• **TASK STATEMENT**
Your answer should be one number: how many lines below hold the word "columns".

• **DATASET EXTRACT**
*-*-*
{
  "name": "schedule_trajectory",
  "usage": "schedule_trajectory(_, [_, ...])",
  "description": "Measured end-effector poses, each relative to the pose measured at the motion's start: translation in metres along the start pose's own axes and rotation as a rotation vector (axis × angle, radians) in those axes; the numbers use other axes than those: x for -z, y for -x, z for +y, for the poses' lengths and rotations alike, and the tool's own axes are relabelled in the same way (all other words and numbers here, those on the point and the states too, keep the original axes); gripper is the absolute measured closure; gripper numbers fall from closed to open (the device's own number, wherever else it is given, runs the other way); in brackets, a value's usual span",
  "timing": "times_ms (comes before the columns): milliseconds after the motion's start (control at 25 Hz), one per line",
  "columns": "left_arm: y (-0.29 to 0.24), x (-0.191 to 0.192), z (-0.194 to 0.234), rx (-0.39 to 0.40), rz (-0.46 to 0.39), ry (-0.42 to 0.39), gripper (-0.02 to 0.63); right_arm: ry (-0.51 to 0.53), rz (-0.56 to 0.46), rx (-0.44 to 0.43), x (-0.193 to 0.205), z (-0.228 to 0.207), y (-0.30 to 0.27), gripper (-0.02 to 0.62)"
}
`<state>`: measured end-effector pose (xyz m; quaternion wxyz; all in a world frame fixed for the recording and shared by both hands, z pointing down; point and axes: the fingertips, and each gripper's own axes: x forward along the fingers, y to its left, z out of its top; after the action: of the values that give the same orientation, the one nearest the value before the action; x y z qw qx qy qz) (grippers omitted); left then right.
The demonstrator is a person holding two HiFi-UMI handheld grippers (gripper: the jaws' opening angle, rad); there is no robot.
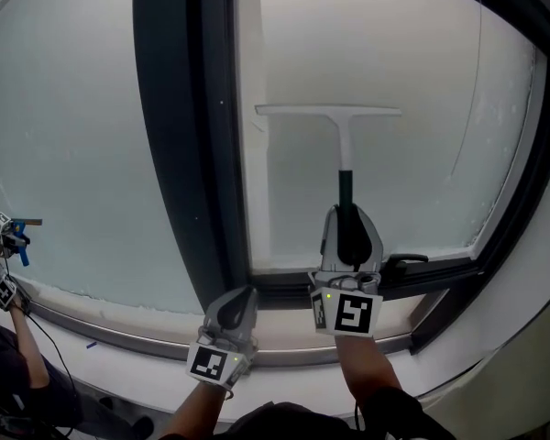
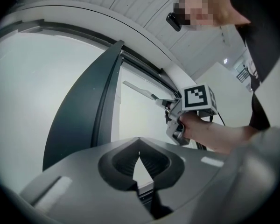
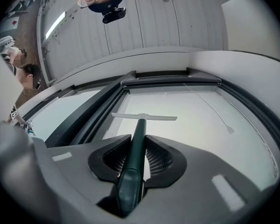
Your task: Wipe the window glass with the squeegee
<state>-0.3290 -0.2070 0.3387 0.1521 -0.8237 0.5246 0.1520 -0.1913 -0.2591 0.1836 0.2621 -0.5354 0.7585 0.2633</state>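
A squeegee [image 1: 344, 136] with a white T-shaped blade and a dark green handle lies against the right window pane [image 1: 412, 71]. Its blade sits level, about halfway up the glass. My right gripper [image 1: 350, 230] is shut on the dark handle [image 3: 135, 157], and the white blade [image 3: 144, 117] shows ahead of the jaws. My left gripper [image 1: 239, 302] hangs low by the sill, below the dark mullion [image 1: 188, 136]. Its jaws touch at the tips with nothing between them [image 2: 139, 157]. From there the squeegee blade [image 2: 137, 88] and my right gripper [image 2: 189, 113] show against the pane.
A wide dark mullion splits the left pane [image 1: 64, 126] from the right one. A dark frame [image 1: 522, 181] bounds the right pane. The white sill [image 1: 119, 351] runs below. Another person [image 1: 5, 282] with grippers stands at the far left.
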Motion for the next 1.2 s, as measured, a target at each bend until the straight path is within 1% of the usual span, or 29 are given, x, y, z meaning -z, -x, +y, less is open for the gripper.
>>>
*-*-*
• **SOLUTION FOR THIS TASK**
2